In this report, I will compare four models on their rate of successful classification of correctly/incorrectly executed exercises. The data is extracted from a previous research study, the details of which are here. In short, six participants performed an exercise in six different but predefined manners classified from A (perfectly) through B, C, D, and E with the non-A classes being “imperfect” in different discrete ways.

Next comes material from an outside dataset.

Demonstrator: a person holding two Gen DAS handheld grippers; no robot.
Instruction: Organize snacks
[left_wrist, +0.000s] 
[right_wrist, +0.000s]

The null hypothesis is that the recorded exercise execution data is NOT significantly descriptive such that the sensor recordings can sufficiently inform a discriminant model to classify the execution “classe” of the exercise observations after the fact.
library(caret)
library(gbm)
library(AppliedPredictiveModeling)
library(rpart)
library(doParallel)
#Find out how many cores are available (if you don't already know)
cores<-detectCores()
#Create cluster with desired number of cores, leave one open for the machine
#core processes
cl <- makeCluster(cores[1]-1)
#Register cluster
registerDoParallel(cl)
control <- trainControl(method="repeatedcv", number=10, repeats=3)
seed <- 7
set.seed(seed)
metric <- "Accuracy"
training <- read.csv("pml-training.csv", na.strings=c("NA","#DIV/0!",""))
projectTesting <- read.csv("pml-testing.csv", na.strings=c("NA","#DIV/0!",""))
# CROSS VALIDATION
splitTrain <- createDataPartition(y=training$classe, p=0.8, list=FALSE)
myTraining <- training[splitTrain, ]
myTesting <- training[-splitTrain, ]
# Remove columns that are majority (60%) NA
myTraining <- myTraining[,colSums(is.na(myTraining))<nrow(myTraining) * 0.6]
myTesting <- myTesting[,colSums(is.na(myTesting))<nrow(myTesting) * 0.6]
projectTesting <- projectTesting[,colSums(is.na(projectTesting))<nrow(projectTesting) * 0.6]
# Discover which columns have near-zero-variance
myDataNZV <- nearZeroVar(myTraining, saveMetrics=TRUE)
myDataNZV <- subset(myDataNZV,nzv==TRUE)
removeColNames <- rownames(myDataNZV)
# Remove the near-zero-variance columns from the training, testing, and validation datasets
myTraining <- myTraining[, -which(names(myTraining) %in% removeColNames)]
myTraining <- myTraining[, 7:59]
myTesting <- myTesting[, -which(names(myTesting) %in% removeColNames)]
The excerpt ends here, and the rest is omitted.